金原 衣理子1,2, 笹田 哲3 (1.神奈川県立保健福祉大学大学院博士後期課程, 2.イムス横浜狩場脳神経外科病院, 3.神奈川県立保健福祉大学大学院保健福祉学研究科)

【序論】リハビリテーションにおいて,対象者の役割の創出,社会参加の実現といったアプローチの展開が求められている(厚生労働省,2017).衣服の着用やおしゃれをすることは,潤いと楽しみのある生活の実現と社会への積極的参加につながることが報告されている(川端,2008).高齢者を対象としたファッションセラピーでは,服装への関心が高まり,自己意識や自立に対する意欲の高揚,精神的・身体的健康の維持・促進の効果が期待できると言われている(泉,2002).しかし,作業療法の臨床場面では,障害者に対する更衣動作に着目した介入は多く行われるものの,おしゃれに焦点を当てた介入や研究は少ない.そこで,様々な領域での障害者のおしゃれに関する支援の動向を知ることを目的に,文献研究を行うこととした.本演題発表に関して開示すべきCOI関係にある企業等はない.
【方法】文献検索は,医中誌Web,CiNiiを使用し,2023年1月20日に実施した.医中誌Webの検索語は「((装い/AL or おしゃれ/AL or ファッション/AL or (衣服/TH or 衣服/AL) or (服装/TH or 服装/AL)) and (障害者/TH or 障害者/AL))」とし,発行年や論文種類は限定をせずに検索を行った.CiNiiの検索語は「(装い OR おしゃれ OR ファッション OR 衣服 OR 衣類 OR 服装 OR 服飾)AND (障害者)」とし,期間は限定せずに検索した.得られた結果から,本研究との関連性が低いもの,おしゃれに焦点があたっていないもの(体温調節や着脱のしやすさ,介護負担軽減について記載されているもの等),本文・抄録共に入手困難と判断したものは除外した.

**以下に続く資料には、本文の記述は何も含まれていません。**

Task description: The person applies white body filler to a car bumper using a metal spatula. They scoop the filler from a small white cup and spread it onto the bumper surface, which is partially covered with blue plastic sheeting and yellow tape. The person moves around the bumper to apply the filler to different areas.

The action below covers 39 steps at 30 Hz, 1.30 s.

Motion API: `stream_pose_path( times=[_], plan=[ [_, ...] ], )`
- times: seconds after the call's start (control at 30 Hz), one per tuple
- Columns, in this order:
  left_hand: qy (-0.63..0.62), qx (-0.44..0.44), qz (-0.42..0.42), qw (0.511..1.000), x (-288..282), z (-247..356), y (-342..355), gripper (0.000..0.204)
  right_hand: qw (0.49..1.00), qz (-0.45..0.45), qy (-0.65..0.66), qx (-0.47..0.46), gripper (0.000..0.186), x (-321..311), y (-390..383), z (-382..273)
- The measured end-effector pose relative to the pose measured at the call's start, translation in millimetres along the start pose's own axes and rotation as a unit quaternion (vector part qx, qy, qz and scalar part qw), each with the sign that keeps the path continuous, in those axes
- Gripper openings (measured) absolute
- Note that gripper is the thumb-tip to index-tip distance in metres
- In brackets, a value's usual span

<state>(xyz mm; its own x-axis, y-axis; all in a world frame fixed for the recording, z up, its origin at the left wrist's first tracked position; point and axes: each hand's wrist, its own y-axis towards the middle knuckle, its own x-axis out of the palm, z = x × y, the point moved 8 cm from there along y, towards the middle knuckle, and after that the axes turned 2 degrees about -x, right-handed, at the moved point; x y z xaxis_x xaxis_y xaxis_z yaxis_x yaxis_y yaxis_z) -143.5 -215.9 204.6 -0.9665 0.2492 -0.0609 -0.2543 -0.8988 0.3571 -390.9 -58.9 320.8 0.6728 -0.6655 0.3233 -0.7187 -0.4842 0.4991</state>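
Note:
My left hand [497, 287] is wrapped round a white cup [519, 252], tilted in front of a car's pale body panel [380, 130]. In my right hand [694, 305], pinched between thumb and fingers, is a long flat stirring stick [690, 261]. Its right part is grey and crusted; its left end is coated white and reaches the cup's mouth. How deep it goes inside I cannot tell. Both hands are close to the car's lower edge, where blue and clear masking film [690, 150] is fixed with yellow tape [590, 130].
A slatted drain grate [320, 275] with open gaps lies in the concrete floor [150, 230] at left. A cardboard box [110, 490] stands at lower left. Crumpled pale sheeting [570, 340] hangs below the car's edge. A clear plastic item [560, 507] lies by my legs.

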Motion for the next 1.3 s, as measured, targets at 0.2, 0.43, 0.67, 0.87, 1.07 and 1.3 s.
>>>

【結果】医中誌Webでは243件,CiNiiでは216件,合計459件が検出され,そのうち該当する文献は119件であった.文献の種類としては,原著論文7件,紀要10件,解説5件,解説・特集4件,特集36件,連載企画21件,会議録21件,その他15件であった.対象者の領域は,身体障害46件,視覚障害30件,発達障害26件,精神障害2件,その他15件であった.年代としては,2000年頃から徐々に件数が増え始め,2002年に多く集中していた.領域別の内容としては,身体障害・発達障害領域では,着心地が良く見た目が綺麗に見えるユニバーサルデザインやファッションショーの取り組み,心理面への効果が注目されていた.視覚障害領域では,好きな衣服を選ぶための色を伝えるシステムや,社会生活での実践的なおしゃれの工夫について取り上げられていた.精神障害領域では,外見を整えることで心身の健康に繋げる取り組みが報告されていた.
【考察】原著論文は7件と少ないものの,特集や連載企画,会議録といった文献は多く散見され,特に2002年頃からおしゃれに関する支援が注目されてきたことが伺える.領域別の件数としては精神障害領域が少なく,総患者数(厚生労働省,2020)の割合から比較すると,身体障害領域も少ないように思われる.領域別の内容としては,身体障害や発達障害の領域では車いすや補装具の使用,身体の不自由さから,着心地や衣服の形が綺麗に見えることへのニーズが多く,視覚障害の領域では色が見えない(見えづらい)ことから,衣服を選ぶ際に手がかりとなることへのニーズが多いことが考えられる.本研究の限界として,検索語の設定により全てを網羅できたとは言えないこと,化粧やヘア,ネイルといった美容に関する支援については明らかにできていないことが挙げられる.作業療法においても,様々なニーズに合わせたおしゃれの支援を積極的に行うことで,対象者の社会生活を豊かにできるのではないかと考える.